## About this exercise
Output all of the data verbatim.

## Raw data
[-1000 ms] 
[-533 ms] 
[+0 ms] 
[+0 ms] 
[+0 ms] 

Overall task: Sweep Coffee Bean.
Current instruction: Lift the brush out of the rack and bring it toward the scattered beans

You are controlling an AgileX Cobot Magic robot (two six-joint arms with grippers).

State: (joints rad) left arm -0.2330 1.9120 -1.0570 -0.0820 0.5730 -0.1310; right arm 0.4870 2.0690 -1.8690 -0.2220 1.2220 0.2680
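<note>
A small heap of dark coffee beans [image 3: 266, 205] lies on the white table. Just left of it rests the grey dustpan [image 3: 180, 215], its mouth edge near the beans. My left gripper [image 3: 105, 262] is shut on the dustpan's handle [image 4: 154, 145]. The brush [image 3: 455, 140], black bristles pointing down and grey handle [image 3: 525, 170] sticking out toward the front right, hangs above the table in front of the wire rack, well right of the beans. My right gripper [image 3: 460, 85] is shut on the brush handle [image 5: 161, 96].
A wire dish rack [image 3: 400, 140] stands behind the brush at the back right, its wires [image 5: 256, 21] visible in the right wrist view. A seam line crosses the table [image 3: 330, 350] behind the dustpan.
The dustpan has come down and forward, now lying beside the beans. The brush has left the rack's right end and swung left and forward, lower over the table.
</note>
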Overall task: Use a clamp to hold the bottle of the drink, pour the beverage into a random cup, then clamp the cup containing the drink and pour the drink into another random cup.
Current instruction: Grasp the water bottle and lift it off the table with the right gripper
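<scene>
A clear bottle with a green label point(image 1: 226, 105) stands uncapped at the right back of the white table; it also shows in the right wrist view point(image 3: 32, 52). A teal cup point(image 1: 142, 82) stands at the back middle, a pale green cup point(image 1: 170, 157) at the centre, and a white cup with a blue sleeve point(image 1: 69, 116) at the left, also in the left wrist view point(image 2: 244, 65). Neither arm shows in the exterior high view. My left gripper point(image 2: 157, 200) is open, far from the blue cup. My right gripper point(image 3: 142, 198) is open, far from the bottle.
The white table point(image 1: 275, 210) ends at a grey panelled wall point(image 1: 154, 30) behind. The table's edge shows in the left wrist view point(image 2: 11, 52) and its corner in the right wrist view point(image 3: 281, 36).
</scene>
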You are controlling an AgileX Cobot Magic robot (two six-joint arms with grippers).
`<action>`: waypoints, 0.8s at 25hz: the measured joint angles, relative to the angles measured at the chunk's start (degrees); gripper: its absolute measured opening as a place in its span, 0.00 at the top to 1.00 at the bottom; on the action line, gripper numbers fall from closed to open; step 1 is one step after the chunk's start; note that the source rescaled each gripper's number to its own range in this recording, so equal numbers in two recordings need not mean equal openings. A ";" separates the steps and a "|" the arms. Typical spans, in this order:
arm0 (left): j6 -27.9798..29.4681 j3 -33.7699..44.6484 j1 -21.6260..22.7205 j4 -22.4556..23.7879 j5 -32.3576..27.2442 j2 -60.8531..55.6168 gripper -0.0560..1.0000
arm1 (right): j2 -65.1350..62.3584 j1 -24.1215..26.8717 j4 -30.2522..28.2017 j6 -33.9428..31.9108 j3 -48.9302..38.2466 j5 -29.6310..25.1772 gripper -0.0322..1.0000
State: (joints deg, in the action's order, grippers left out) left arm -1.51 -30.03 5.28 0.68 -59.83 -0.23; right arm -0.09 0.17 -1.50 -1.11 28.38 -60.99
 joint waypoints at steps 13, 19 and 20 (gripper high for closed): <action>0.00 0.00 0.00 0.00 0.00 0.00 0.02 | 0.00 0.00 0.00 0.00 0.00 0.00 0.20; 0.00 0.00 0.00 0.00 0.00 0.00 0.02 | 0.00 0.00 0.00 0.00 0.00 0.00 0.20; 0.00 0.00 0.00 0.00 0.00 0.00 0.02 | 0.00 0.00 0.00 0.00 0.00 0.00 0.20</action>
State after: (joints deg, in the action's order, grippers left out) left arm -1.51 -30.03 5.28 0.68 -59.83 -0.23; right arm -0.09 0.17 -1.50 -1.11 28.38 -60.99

## Output below
[-1000 ms] 
[-533 ms] 
[+0 ms] 
[+0 ms] 
[+0 ms] 

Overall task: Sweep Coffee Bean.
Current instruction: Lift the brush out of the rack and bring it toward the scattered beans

You are controlling an AgileX Cobot Magic robot (two six-joint arms with grippers).

State: (joints rad) left arm -0.2330 1.9120 -1.0570 -0.0820 0.5730 -0.1310; right arm 0.4870 2.0690 -1.8690 -0.2220 1.2220 0.2680
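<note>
A small heap of dark coffee beans [image 3: 266, 205] lies on the white table. Just left of it rests the grey dustpan [image 3: 180, 215], its mouth edge near the beans. My left gripper [image 3: 105, 262] is shut on the dustpan's handle [image 4: 154, 145]. The brush [image 3: 455, 140], black bristles pointing down and grey handle [image 3: 525, 170] sticking out toward the front right, hangs above the table in front of the wire rack, well right of the beans. My right gripper [image 3: 460, 85] is shut on the brush handle [image 5: 161, 96].
A wire dish rack [image 3: 400, 140] stands behind the brush at the back right, its wires [image 5: 256, 21] visible in the right wrist view. A seam line crosses the table [image 3: 330, 350] behind the dustpan.
The dustpan has come down and forward, now lying beside the beans. The brush has left the rack's right end and swung left and forward, lower over the table.
</note>
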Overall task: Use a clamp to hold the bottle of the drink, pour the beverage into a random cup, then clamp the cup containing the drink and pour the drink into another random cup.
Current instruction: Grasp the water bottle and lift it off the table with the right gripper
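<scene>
A clear bottle with a green label point(image 1: 226, 105) stands uncapped at the right back of the white table; it also shows in the right wrist view point(image 3: 32, 52). A teal cup point(image 1: 142, 82) stands at the back middle, a pale green cup point(image 1: 170, 157) at the centre, and a white cup with a blue sleeve point(image 1: 69, 116) at the left, also in the left wrist view point(image 2: 244, 65). Neither arm shows in the exterior high view. My left gripper point(image 2: 157, 200) is open, far from the blue cup. My right gripper point(image 3: 142, 198) is open, far from the bottle.
The white table point(image 1: 275, 210) ends at a grey panelled wall point(image 1: 154, 30) behind. The table's edge shows in the left wrist view point(image 2: 11, 52) and its corner in the right wrist view point(image 3: 281, 36).
</scene>
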You are controlling an AgileX Cobot Magic robot (two six-joint arms with grippers).
`<action>`: waypoints, 0.8s at 25hz: the measured joint angles, relative to the angles measured at the chunk's start (degrees); gripper: its absolute measured opening as a place in its span, 0.00 at the top to 1.00 at the bottom; on the action line, gripper numbers fall from closed to open; step 1 is one step after the chunk's start; note that the source rescaled each gripper's number to its own range in this recording, so equal numbers in two recordings need not mean equal openings. A ";" separates the steps and a "|" the arms. Typical spans, in this order:
arm0 (left): j6 -27.9798..29.4681 j3 -33.7699..44.6484 j1 -21.6260..22.7205 j4 -22.4556..23.7879 j5 -32.3576..27.2442 j2 -60.8531..55.6168 gripper -0.0560..1.0000
arm1 (right): j2 -65.1350..62.3584 j1 -24.1215..26.8717 j4 -30.2522..28.2017 j6 -33.9428..31.9108 j3 -48.9302..38.2466 j5 -29.6310..25.1772 gripper -0.0322..1.0000
State: (joints deg, in the action's order, grippers left out) left arm -1.51 -30.03 5.28 0.68 -59.83 -0.23; right arm -0.09 0.17 -1.50 -1.11 28.38 -60.99
 joint waypoints at steps 13, 19 and 20 (gripper high for closed): <action>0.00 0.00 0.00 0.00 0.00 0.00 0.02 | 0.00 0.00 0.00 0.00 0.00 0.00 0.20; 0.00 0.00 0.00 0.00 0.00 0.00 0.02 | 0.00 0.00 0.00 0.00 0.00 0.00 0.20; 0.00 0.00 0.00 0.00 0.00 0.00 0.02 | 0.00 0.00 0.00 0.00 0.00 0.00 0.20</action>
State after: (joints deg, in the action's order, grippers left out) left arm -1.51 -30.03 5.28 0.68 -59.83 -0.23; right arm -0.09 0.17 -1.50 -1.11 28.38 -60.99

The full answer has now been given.